Una quarta e ultima risposta potrebbe risiedere nell’utilizzo totalmente personale, e volutamente straniante, delle musiche rispetto all’immagine filmata. Molto spesso, nelle opere di Kubrick, alle sequenze più violente o drammatiche si accompagnano melodie soavi e leggiadre, che esprimono emozioni e stati d’animo di felicità o spensieratezza o comunque del tutto divergenti rispetto a quanto suggerito dalle immagini sullo schermo. Esempi possono essere, in questo senso, la canzone swing romantica We’ll meet again, cantata da Vera Lynn, in sottofondo all’apocalisse nucleare alla fine de Il Dottor Stranamore, o le sinfonie di Beethoven che fungono da colonna sonora all’ultraviolenza del protagonista di Arancia meccanica. A volte, sono gli stessi protagonisti a cantare canzoncine innocenti mentre sono impegnati in azioni in cui di innocenza non c’è la minima traccia. È ancora il caso di Arancia meccanica, dove Alex canta Singing in the Rain mentre pesta selvaggiamente una persona inerme, o di Full Metal Jacket, nel cui finale i marines, dopo aver assistito e preso parte a ogni genere di orrore bellico in Vietnam, intonano in coro la marcia di Topolino. Il dolce suono della musica sottolinea maggiormente, creando una sorta di corto circuito emotivo, la portata dell’orrore che le persone sono capaci di esprimere – secondo Kubrick, l’uomo di per sé è un “cattivo selvaggio” – e la totale follia che ne consegue.
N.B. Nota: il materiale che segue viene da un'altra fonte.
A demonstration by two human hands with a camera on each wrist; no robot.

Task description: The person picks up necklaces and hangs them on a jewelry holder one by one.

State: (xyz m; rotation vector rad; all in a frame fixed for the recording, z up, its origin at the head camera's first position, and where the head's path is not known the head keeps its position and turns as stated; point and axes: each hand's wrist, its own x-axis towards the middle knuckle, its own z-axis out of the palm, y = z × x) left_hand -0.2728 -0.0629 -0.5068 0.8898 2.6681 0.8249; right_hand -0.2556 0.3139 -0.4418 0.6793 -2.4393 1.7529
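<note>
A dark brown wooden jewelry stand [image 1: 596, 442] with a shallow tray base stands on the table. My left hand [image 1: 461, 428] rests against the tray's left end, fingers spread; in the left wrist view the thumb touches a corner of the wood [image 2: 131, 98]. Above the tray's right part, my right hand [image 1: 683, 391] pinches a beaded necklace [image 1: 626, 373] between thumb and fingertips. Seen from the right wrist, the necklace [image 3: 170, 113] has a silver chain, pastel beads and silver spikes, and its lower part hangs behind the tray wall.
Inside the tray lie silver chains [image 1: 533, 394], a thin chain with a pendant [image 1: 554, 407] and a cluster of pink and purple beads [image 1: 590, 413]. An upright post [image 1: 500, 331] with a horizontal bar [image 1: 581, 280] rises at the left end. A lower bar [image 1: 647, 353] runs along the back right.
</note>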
Allo stesso tempo, da un certo punto di vista, almeno per chi scrive, questa scelta potrebbe suggerire il bisogno di illudersi che esista ancora un residuo di umanità, qualcosa che permetta di rimanere lucidi e non finire sommersi dalla propria stessa barbarie distruttiva. Un’illusione che, di fronte alla realtà, non può che generare un’ironia molto amara e mai consolatoria.